Whether Berkeley was touched by his master’s misery, which to say the least of it seems unlikely, or, which is more probable, he foresaw that his own ends were unlikely to be served as he expected by the slander he had coined, he made at this time a full confession, and a powerful auxiliary also came forward in the person of the King, always henceforth a kind and steady friend to his sister-in-law.
On escaping from the sea of intrigue which had almost fatally engulfed her, Anne did at least display great generosity and a lofty capacity for forgiving injuries, for she pardoned Berkeley the vile slanders with which he had loaded her name, and even suffered him to kiss her hand in token of amnesty, when with brazen effrontery he presented himself before her. Perhaps the revulsion was too great at the time to admit of anything but relief; perhaps she thought she could afford to be magnanimous, seeing that her enemy had found himself unable to drag her from her pride of place.
James, on his part, at once and joyfully acknowledged the marriage in defiance of his family, and sent an affectionate message to his wife, “bidding her to keep up her spirits for Providence had cleared her aspersed fame, and above all to have a care of his boy and that he should come and see them both very shortly.” It is evident that he had only been waiting for the chance, for Lady Ormonde, who with her husband was always a stanch friend to the Hydes, and had been steadily convinced of Anne’s innocence, said of the Duke that she “perceived in him a kind of tenderness that persuaded her he did not believe anything amiss.”
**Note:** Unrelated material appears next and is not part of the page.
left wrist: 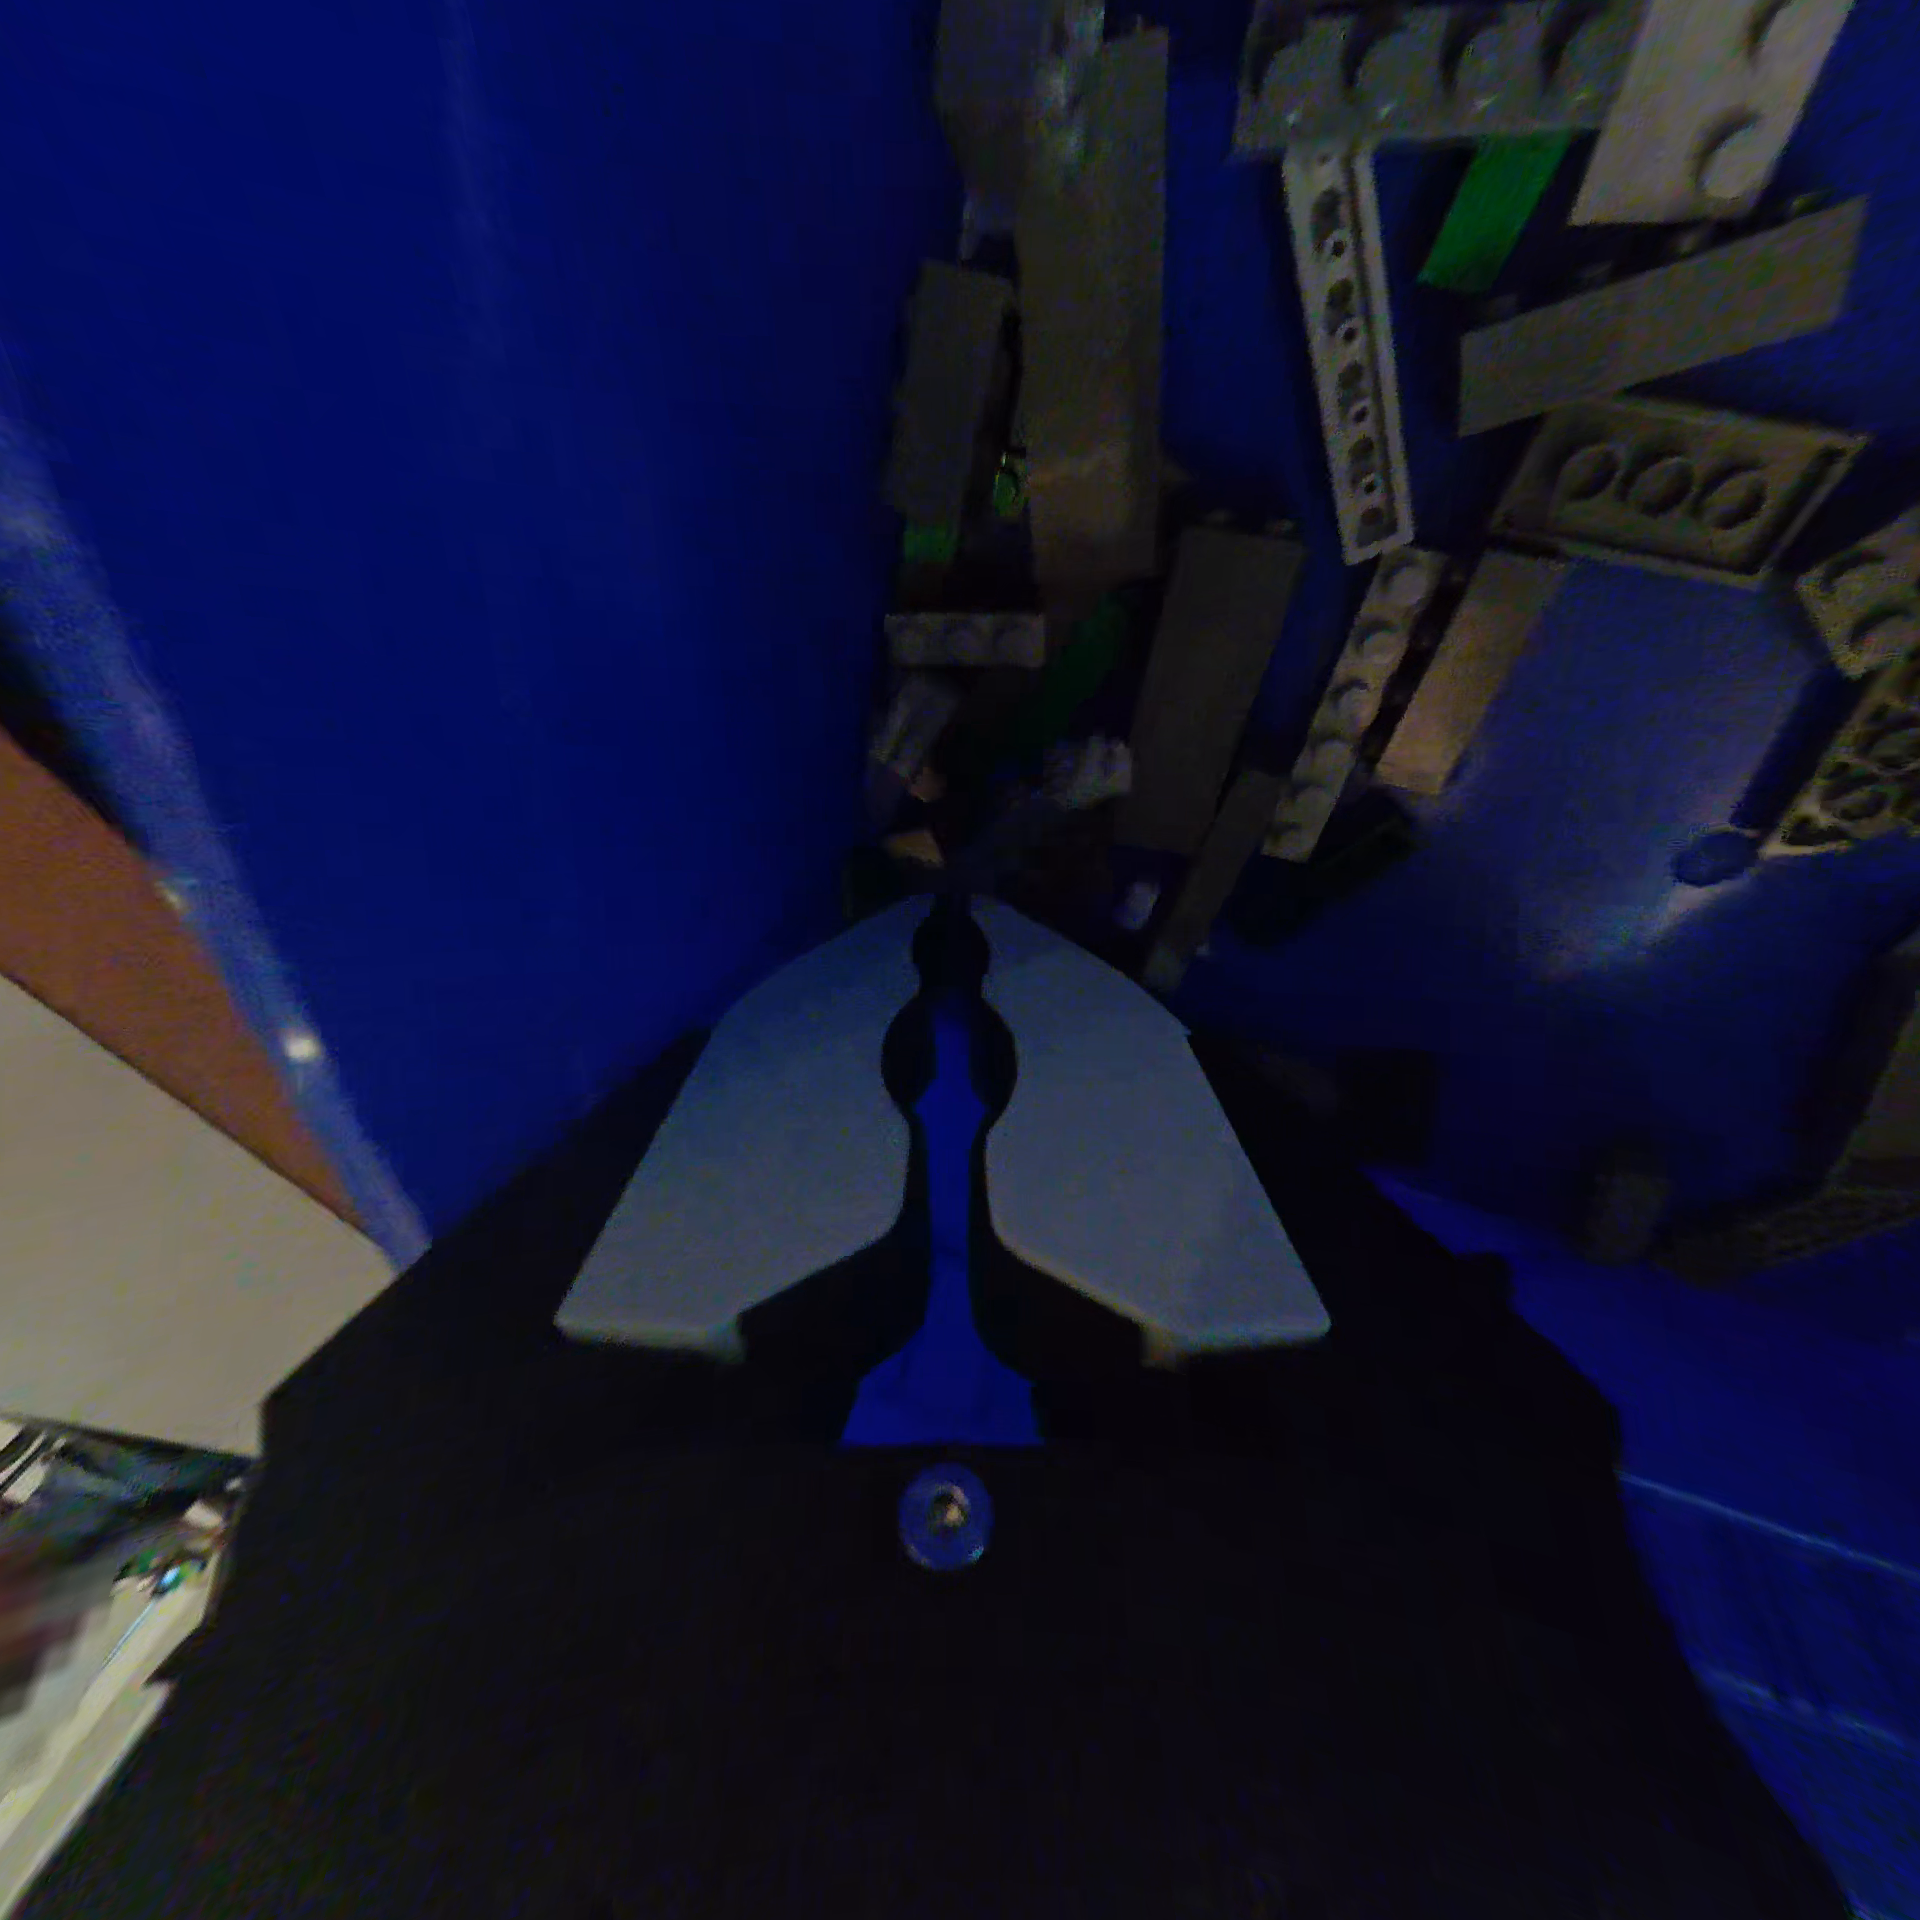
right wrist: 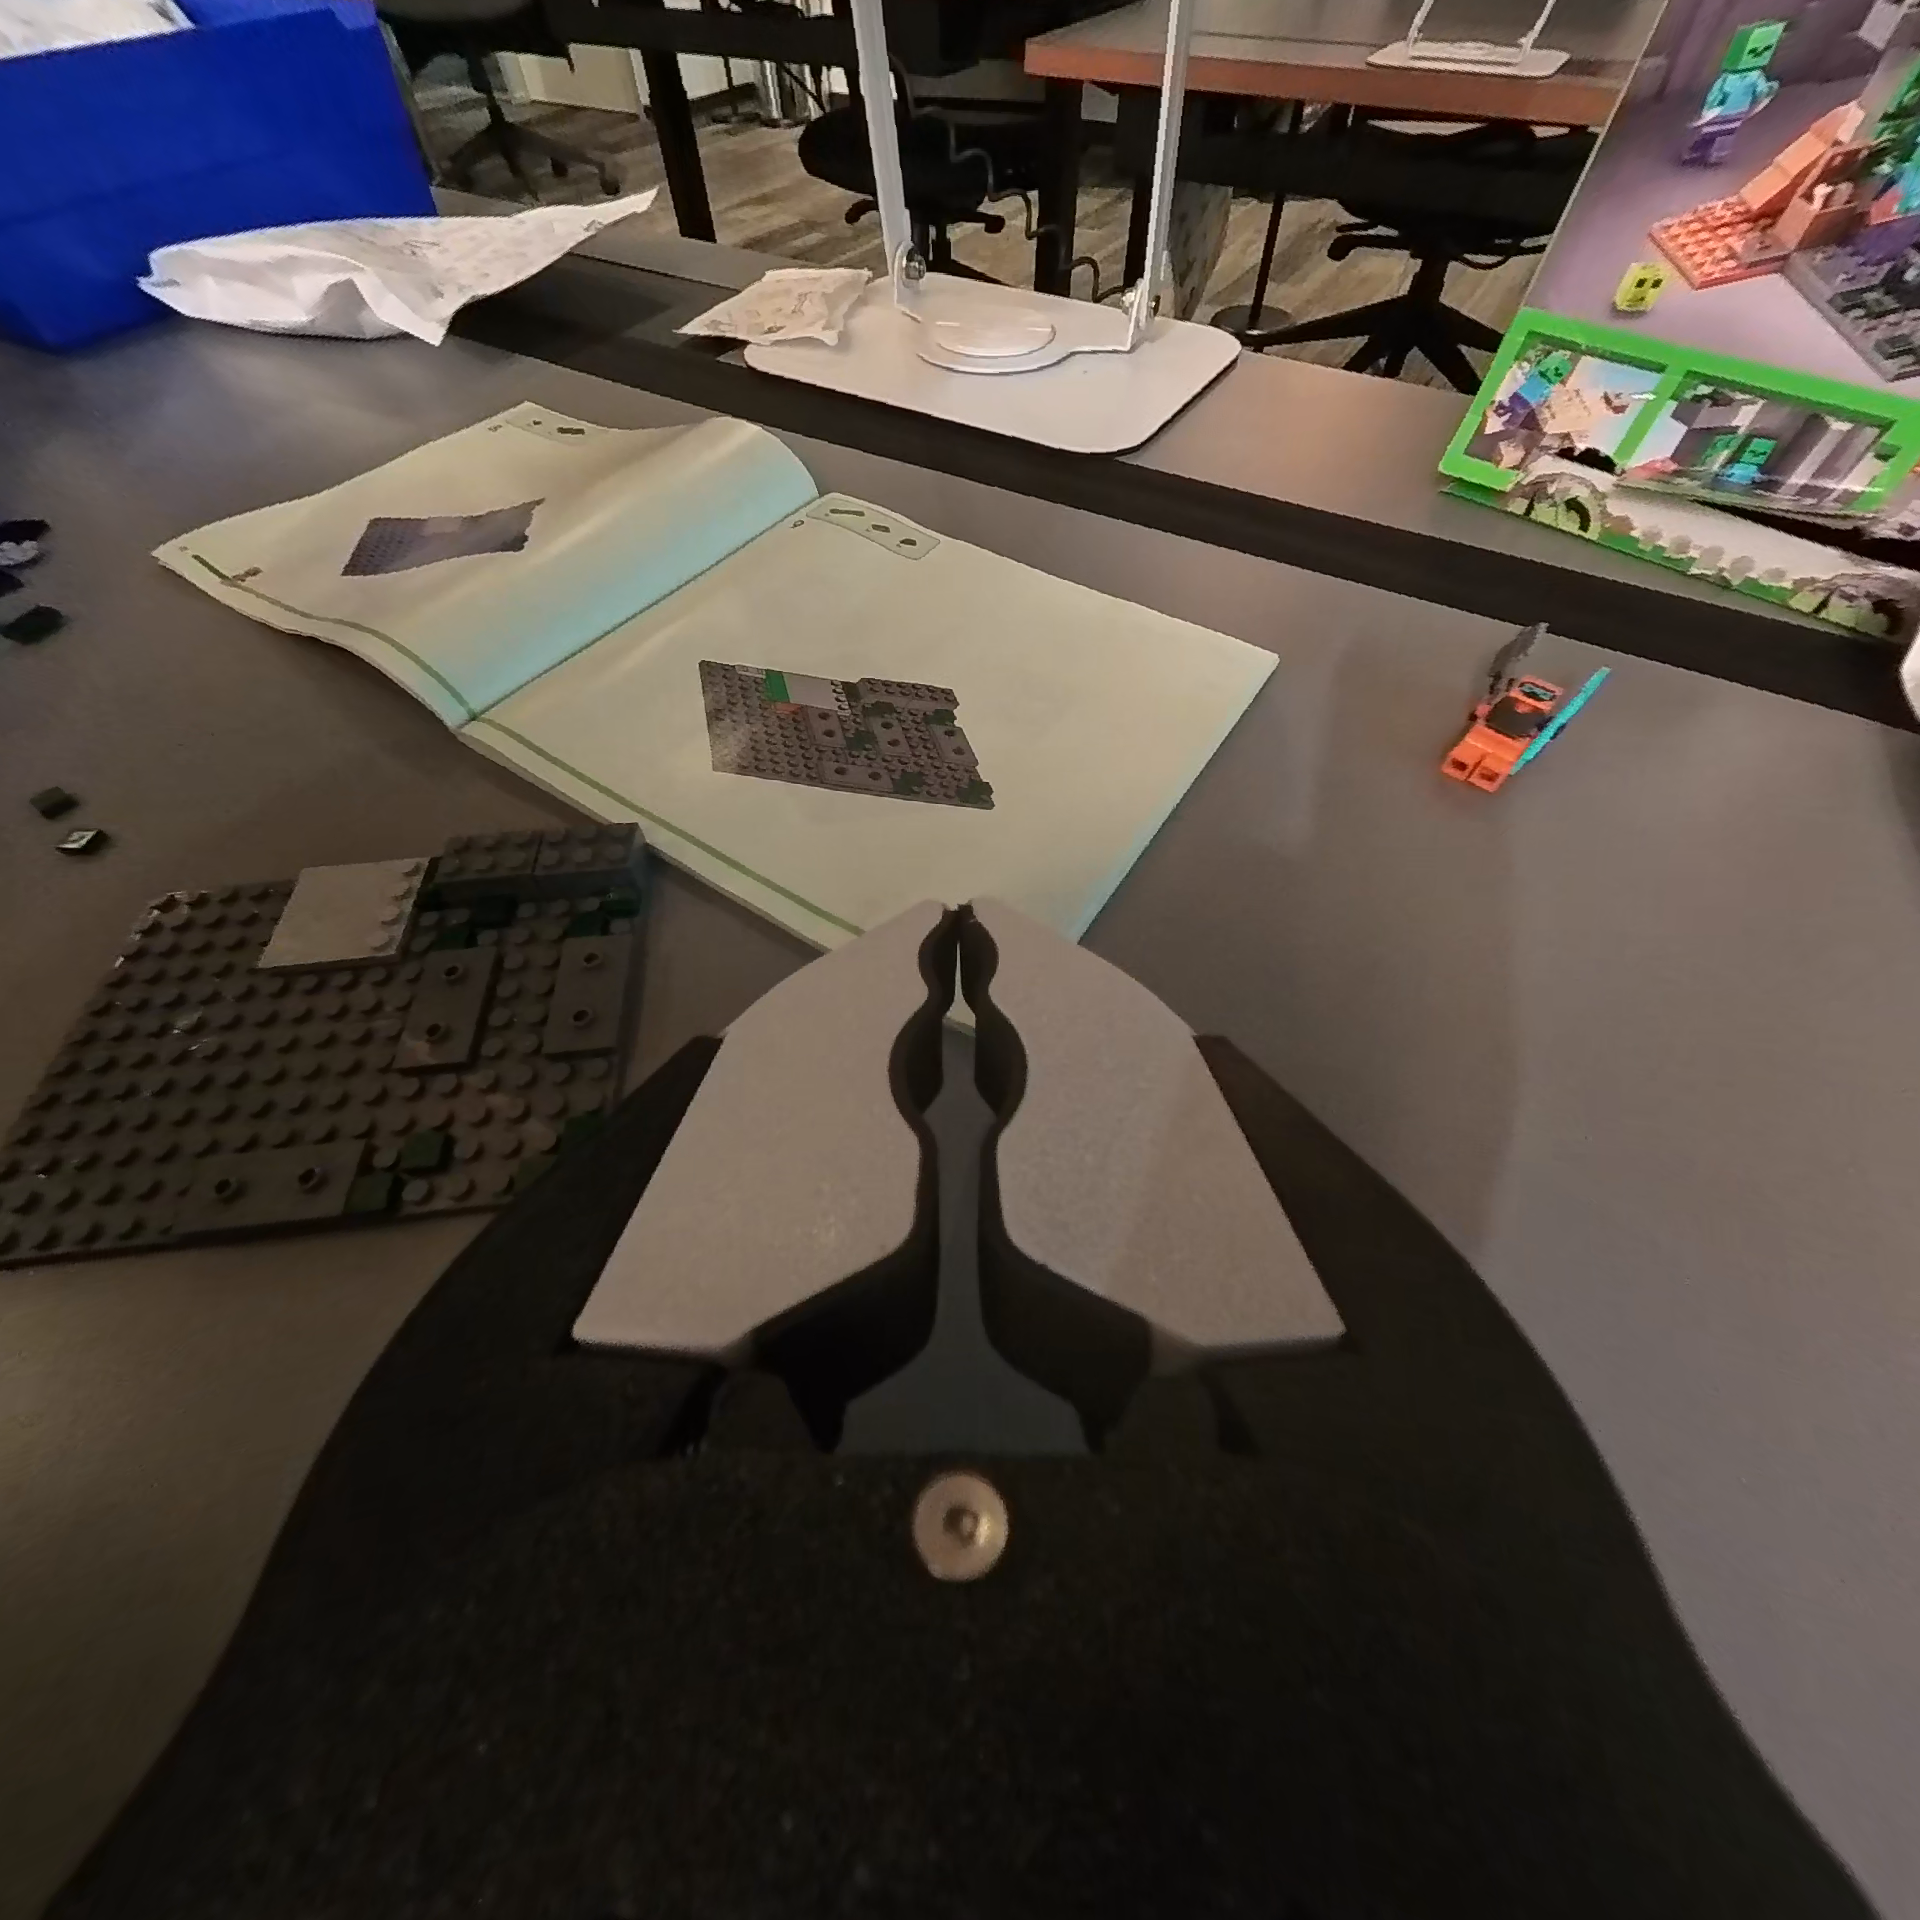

He had now to withstand anew his mother’s resentment, for when they first met, after his reconciliation with Anne, the Queen refused to speak to her son. She, however, adroitly turned the circumstances of the King’s acknowledgment of the match into a means of gaining his consent to his younger sister’s marriage, for she represented to him that he must consent to the Princess Henrietta becoming Duchess of Orleans, for “she could not suffer her to live at his Court to be insulted by Hyde’s daughter.” The fact of the case was that in England the Duchess of York would take precedence of the Princess. Whether this consideration weighed with Charles or not, he made then no opposition to the marriage of his favourite and “dearest sister” with the cousin for whom he entertained, with good reason, the strongest dislike and contempt.
On 26th November Lord Craven was writing to the Queen of Bohemia of Anne: “She is owned in her family to be Duchess of York, but not at Whitehall as yet, but it is very sure that the Duke has made her his wife. Your Majesty knows it is what I have feared long although you were not of that opinion. The Princess [Mary] is much discontented at it, as she has reason.”
He wrote again on the 28th: “I cannot tell what will become of your godson’s business: the child is not yet christened, but it is confidently reported that it shall be within a few days, and owned. The Princess is very much troubled about it; the queen is politic and says little of it. There is no question to be made but that they are married. They say my lord Chancellor shall be made a duke.”[[135]]
[135]. “James II. and his Wives,” Allan Fea; “Life of Henrietta Maria,” J. A. Taylor.
The Duke of York was godson of his aunt Elizabeth, it must be noted here.